I caught a an episode of WHYY’s Radio Times on the topic of mentoring. On the whole, Radio Times is generally a good show. My biggest complaint is that host Marty Moss-Coane is often unwilling to challenge guests on claims that are technically true, but deliberately misleading. That wasn’t my issue with today's show, however.
What Makes a Mentor? Who in your life would you be willing to bestow such an honorific title upon? While there are many official mentoring programs that are devoted to helping people in need of guidance, there is also the more unofficial version of a mentor – a person at work, school, or elsewhere that takes someone under their wing and guides them to success. Today on Radio Times, we discuss these special people in our lives that, for one reason or another, feel compelled to enter into a mentor/mentee relationship. We’ll be joined by W. BRAD JOHNSON, professor of psychology at the United States Naval Academy, and by ALYSE NELSON, president and CEO of Vital Voices Global Partnership.Jesus Christ.

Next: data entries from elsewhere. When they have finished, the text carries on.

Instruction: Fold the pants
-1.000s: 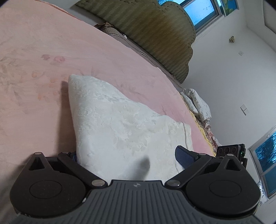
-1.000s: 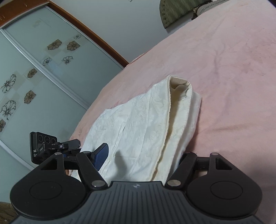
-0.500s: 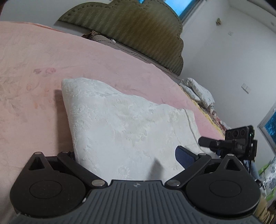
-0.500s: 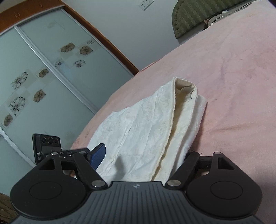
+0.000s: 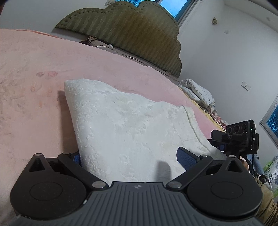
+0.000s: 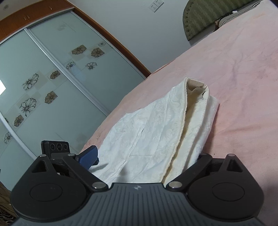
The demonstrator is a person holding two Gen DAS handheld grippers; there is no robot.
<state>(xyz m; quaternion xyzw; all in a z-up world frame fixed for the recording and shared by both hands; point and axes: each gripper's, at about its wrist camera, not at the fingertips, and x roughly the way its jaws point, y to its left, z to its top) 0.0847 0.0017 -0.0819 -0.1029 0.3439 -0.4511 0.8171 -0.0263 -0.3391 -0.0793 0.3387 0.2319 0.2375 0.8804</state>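
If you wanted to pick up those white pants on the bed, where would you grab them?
Probably at the near edge of the white pants, coming in low from the bed's near side. There the folded layers stack into a thick lip lying flat on the pink blanket, already sitting between the open right hand-held gripper fingers.

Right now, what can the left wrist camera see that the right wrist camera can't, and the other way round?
Only the left wrist view shows the window above the headboard and a heap of patterned bedding past the bed's far edge. Only the right wrist view shows the flowered sliding wardrobe doors and the open layered end of the folded white pants. Both show the white pants lying on the pink bedspread, the green headboard, and wide-open jaws on either side of the cloth.
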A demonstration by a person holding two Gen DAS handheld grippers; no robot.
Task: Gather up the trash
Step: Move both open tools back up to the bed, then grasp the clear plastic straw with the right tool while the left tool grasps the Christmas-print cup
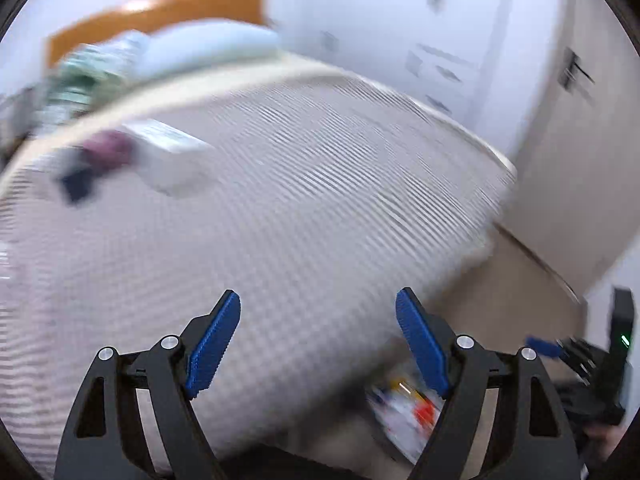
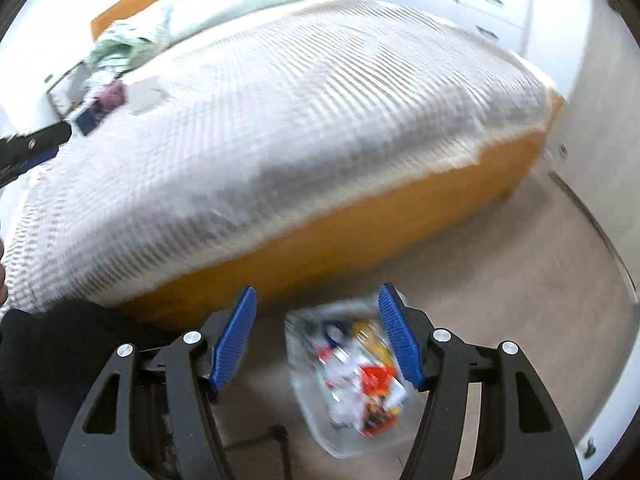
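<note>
A clear plastic bin (image 2: 306,392) stands on the carpet beside the bed, holding colourful wrappers and a red packet (image 2: 374,378). My right gripper (image 2: 318,294) hangs open above it, nothing between its blue pads. The same bin (image 1: 394,428) shows blurred at the bottom of the left wrist view. My left gripper (image 1: 318,300) is open and empty over the bed's striped cover (image 1: 300,200). On the far side of the bed lie a purple item (image 2: 114,94), a dark blue item (image 2: 86,120) and a white box (image 2: 146,94). The purple item (image 1: 110,148) is blurred here.
The bed has an orange wooden frame (image 2: 360,232), a headboard and pale pillows (image 2: 240,0). White drawers (image 2: 488,0) and a wall stand beyond its foot. Beige carpet (image 2: 500,280) runs along the bed. The left gripper (image 2: 36,144) pokes in at the left edge.
</note>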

We already have a word for the junior partner in a mentoring relationship. It’s protégé.
If you’re going to replace a perfectly cromulent word, don’t do it with a word that sounds a billion times worse.
This was addressed when a caller asked much the same thing, just with less swearing.

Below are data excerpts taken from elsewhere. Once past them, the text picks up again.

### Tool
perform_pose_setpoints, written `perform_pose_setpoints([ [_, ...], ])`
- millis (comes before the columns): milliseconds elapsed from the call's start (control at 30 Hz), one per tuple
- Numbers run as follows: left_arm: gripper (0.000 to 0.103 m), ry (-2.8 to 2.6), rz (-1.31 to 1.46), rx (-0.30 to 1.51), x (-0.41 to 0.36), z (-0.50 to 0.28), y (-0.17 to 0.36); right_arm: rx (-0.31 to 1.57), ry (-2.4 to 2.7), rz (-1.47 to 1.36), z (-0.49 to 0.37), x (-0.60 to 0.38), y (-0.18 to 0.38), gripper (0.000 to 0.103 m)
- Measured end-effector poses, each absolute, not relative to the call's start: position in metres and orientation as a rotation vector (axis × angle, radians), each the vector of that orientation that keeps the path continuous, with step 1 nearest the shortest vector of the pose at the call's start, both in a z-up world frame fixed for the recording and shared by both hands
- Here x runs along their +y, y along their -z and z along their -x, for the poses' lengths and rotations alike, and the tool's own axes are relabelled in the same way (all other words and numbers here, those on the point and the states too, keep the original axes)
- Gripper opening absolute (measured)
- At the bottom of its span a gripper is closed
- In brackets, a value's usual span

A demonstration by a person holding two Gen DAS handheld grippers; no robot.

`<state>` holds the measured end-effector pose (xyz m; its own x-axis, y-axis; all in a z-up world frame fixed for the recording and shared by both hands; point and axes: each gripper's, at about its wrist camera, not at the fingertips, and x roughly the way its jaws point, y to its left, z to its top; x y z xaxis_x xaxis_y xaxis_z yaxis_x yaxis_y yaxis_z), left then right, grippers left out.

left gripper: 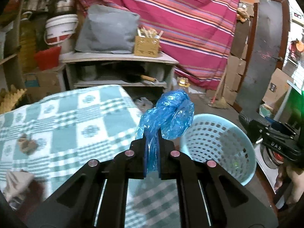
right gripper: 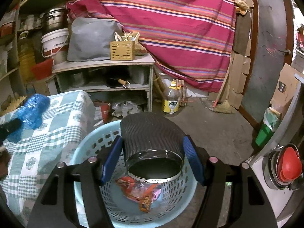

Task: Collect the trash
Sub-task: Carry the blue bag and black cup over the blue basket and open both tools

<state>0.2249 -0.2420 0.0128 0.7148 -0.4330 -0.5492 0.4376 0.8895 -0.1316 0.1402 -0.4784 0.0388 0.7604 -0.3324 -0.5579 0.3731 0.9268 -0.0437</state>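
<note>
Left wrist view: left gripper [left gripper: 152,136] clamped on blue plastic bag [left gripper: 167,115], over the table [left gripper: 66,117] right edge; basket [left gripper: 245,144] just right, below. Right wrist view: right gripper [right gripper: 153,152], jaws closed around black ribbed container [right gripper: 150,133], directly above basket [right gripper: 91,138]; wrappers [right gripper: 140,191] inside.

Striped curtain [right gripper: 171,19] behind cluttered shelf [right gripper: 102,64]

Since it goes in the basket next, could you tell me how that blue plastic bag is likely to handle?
The blue plastic bag looks thin and crumpled, so probably floppy and very light. Pinched in the left gripper, it bulges loosely above, so it may drift on release.
</note>
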Motion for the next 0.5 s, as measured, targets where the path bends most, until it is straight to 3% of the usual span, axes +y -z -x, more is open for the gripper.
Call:
perform_pose_setpoints([
  [433, 0.006, 0.617, -0.080, 0.656, -0.328, -0.227, 0.010, 0.601, 0.417, -0.139, -0.130, -0.508, -0.033, 0.065],
  [500, 0.010, 0.632, -0.090, 0.654, -0.335, -0.225, 0.011, 0.599, 0.415, -0.144, -0.130, -0.509, -0.033, 0.065],
])
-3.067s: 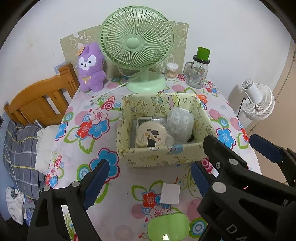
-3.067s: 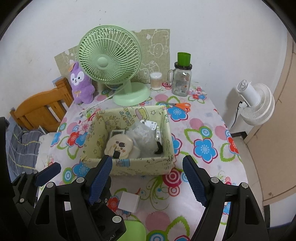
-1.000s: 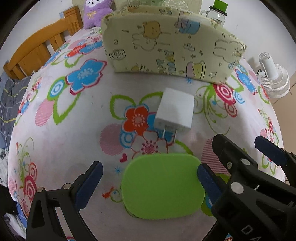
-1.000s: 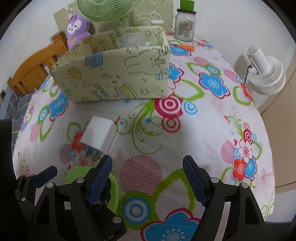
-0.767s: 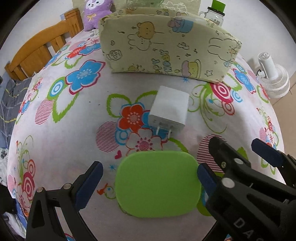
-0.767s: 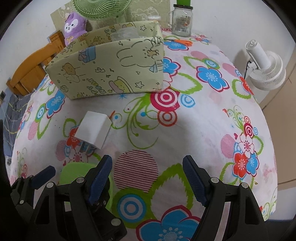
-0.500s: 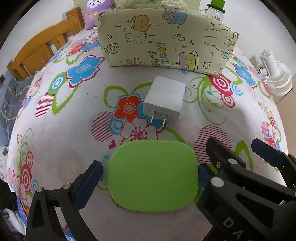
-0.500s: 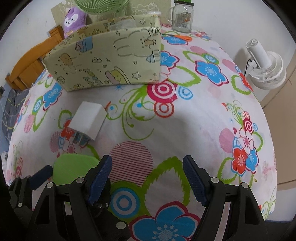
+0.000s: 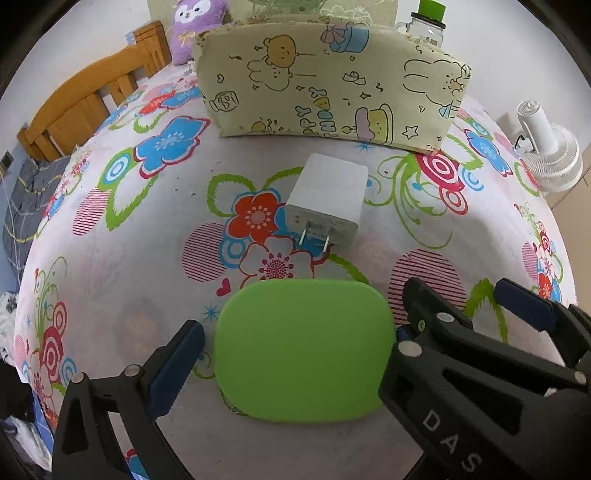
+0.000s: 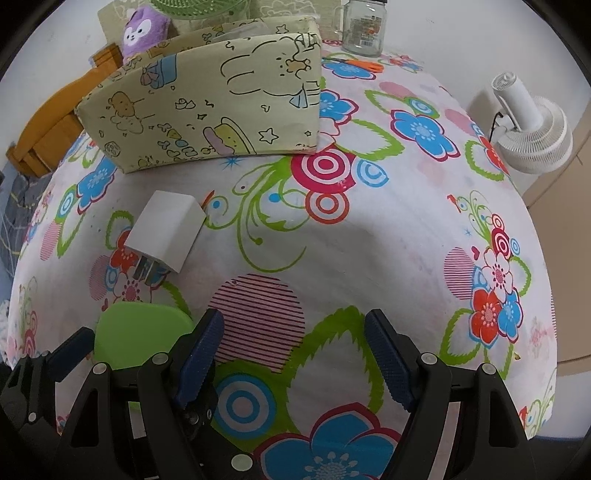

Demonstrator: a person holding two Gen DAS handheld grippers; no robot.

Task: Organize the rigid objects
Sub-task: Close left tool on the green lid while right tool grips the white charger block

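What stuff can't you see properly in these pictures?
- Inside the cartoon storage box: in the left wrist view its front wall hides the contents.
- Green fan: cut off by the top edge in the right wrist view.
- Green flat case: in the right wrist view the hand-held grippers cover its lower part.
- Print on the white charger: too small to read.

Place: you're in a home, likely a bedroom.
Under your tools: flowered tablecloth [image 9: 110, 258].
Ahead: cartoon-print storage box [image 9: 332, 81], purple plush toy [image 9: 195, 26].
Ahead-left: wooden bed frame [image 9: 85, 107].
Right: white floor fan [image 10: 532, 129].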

The guests defended their use of mentee, and had two issues with the use of protégé, neither of which I found convincing.

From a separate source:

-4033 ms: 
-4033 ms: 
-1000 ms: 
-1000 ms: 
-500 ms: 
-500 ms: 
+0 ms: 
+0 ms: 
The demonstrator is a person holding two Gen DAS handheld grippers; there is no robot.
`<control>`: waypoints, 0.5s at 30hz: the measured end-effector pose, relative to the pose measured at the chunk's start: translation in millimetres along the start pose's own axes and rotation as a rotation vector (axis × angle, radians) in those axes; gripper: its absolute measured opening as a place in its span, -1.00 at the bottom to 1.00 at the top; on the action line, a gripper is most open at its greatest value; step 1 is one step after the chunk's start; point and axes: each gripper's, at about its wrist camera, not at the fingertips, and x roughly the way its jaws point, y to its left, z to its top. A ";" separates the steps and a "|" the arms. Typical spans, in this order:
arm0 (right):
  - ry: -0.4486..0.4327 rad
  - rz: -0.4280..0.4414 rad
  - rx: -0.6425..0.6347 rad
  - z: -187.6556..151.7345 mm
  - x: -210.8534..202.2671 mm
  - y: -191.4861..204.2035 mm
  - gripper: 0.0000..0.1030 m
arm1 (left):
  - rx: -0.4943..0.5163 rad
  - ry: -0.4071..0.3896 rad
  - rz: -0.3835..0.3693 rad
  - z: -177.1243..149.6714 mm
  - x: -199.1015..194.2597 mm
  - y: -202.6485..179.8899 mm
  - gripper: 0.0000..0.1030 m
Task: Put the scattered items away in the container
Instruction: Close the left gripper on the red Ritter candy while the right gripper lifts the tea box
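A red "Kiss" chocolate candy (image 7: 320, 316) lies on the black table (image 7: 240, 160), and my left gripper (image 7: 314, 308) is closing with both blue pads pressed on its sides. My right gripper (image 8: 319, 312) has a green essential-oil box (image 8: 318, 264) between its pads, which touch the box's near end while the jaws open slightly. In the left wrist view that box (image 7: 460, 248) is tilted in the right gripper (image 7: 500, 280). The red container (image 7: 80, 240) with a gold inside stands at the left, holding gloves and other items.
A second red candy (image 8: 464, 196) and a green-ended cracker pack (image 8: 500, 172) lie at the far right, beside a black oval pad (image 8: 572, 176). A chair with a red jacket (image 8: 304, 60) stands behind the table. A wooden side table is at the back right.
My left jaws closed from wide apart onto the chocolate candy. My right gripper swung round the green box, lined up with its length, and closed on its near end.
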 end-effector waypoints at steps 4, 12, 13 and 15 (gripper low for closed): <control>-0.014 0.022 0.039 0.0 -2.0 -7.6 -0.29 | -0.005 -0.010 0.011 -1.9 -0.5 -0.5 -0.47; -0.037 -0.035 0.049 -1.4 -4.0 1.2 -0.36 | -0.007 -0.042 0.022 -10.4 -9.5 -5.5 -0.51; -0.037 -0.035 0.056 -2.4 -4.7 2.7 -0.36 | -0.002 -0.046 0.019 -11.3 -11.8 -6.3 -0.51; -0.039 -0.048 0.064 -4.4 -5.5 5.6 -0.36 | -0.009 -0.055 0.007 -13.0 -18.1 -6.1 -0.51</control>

The first was of the etymology of the word. Protégé is derived from the Middle French, protéger, to protect, and their argument was that the mentor is not always, strictly speaking “protecting” the protégé.
The other issue with protégé was that it implies that the mentor is training an apprentice or a successor, and that they will never be equal.
Each of these arguments is rather specious, in my opinion.
It’s silly to be bound by the literal meaning of a word’s antecedents, particularly when they’re so removed in time and space.
As for the second, this strikes me as a distinction without difference. A protégé could equal or surpass his or her mentor, just as an apprentice blacksmith could do the same to his master.
Other than their nails-on-the-chalkboard use of mentee, it was a very good show. They addressed the question, should men mentor women (yes, because in a lot of companies, if men don't mentor women, these women won't get mentored, as there are few women in positions to do so) and they briefly touched on having a good relationship with children, so that they may develop the proper schema to profit from a mentor.